Bearing this in mind, the point that the gay marriage lobby will raise (as Greg did) is that it is discriminatory for society to place more value on heterosexual couples than on homosexual couples and that, in being denied the right to be a “married couple”, homosexual couples are being told that their relationship is not worth as much.

This argument relies on the premise that a relationship is inherently of higher value if it is registered as a “marriage” with the state than if this is not the case. This is where I take issue.

3. The alleged primacy of state marriage

I do not see how being married by the state makes a relationship more valuable. There are many couples who are not formally married but have lived together happily for decades and are “married” for all intents and purposes, as there are many couples in “sham” state marriages for some kind of benefit. I see the former as far more valuable than the latter.

I gave Greg the example of a Jewish couple that I know who decided not to be married by the state because they believe that God and not the government is the appropriate authority under which Jewish couples should marry, and I tend to agree with them on that.*

Greg was repeatedly mentioning the importance of marriage in society and seemed to believe that I was dismissing this by not placing value in state marriage. This is where we fundamentally differ on the issue — he is unable to distinguish “society” from the state, whereas I do not recognise the state as an entity with any legitimate place in marriage. When he saw that I did not want the Commonwealth to grant licenses to conduct marriages, he assumed that I meant that the States would grant these licenses instead and did not seem to grasp that I was arguing for these licenses to never be granted.

4. Gay marriage, marriage equality and marriage freedom

To summarise: the debate is about redefining marriage under the law, the argument for doing so rests on the idea that state approval gives a relationship higher value, however it is not legitimate for the state to be accepting or not accepting peoples’ relationships as valid. If you accept these premises, you should be able to understand why I am not particularly supportive of the idea of codifying same-sex marriage — doing so would only further entrench the idea that the state should be the entity that decides whether or not my relationships are valid and I fundamentally oppose that idea (clearly, it should be Facebook).

As usual in such debates, the two sides are talking past each other — one is fighting a rights issue and the other is fighting to defend an institution that is extremely important and meaningful to them. The unusual fact about this one is that there is a solution that would allow both sides to have what they want. Why would anyone want to fight for one that would only continue to be divisive?

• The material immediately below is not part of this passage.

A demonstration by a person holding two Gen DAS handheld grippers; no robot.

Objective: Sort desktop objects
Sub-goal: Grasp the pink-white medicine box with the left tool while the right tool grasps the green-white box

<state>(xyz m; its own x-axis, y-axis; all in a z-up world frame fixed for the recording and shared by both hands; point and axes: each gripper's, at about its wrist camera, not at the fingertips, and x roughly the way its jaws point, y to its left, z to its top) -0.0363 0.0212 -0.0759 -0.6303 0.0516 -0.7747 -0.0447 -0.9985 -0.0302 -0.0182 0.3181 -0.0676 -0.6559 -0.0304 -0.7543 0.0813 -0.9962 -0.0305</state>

*UPDATE: just a thought, but maybe the current value placed on state marriage is a remnant of the time when the state was thought to be the embodiment of a Sovereign that was appointed by God. Our current system does come from when the Henry VIII made himself the head of the Church of England so that he could have the power to marry and divorce instead of the Pope.

In a way, it’s a subtle means of not allowing Church to truly separate from State.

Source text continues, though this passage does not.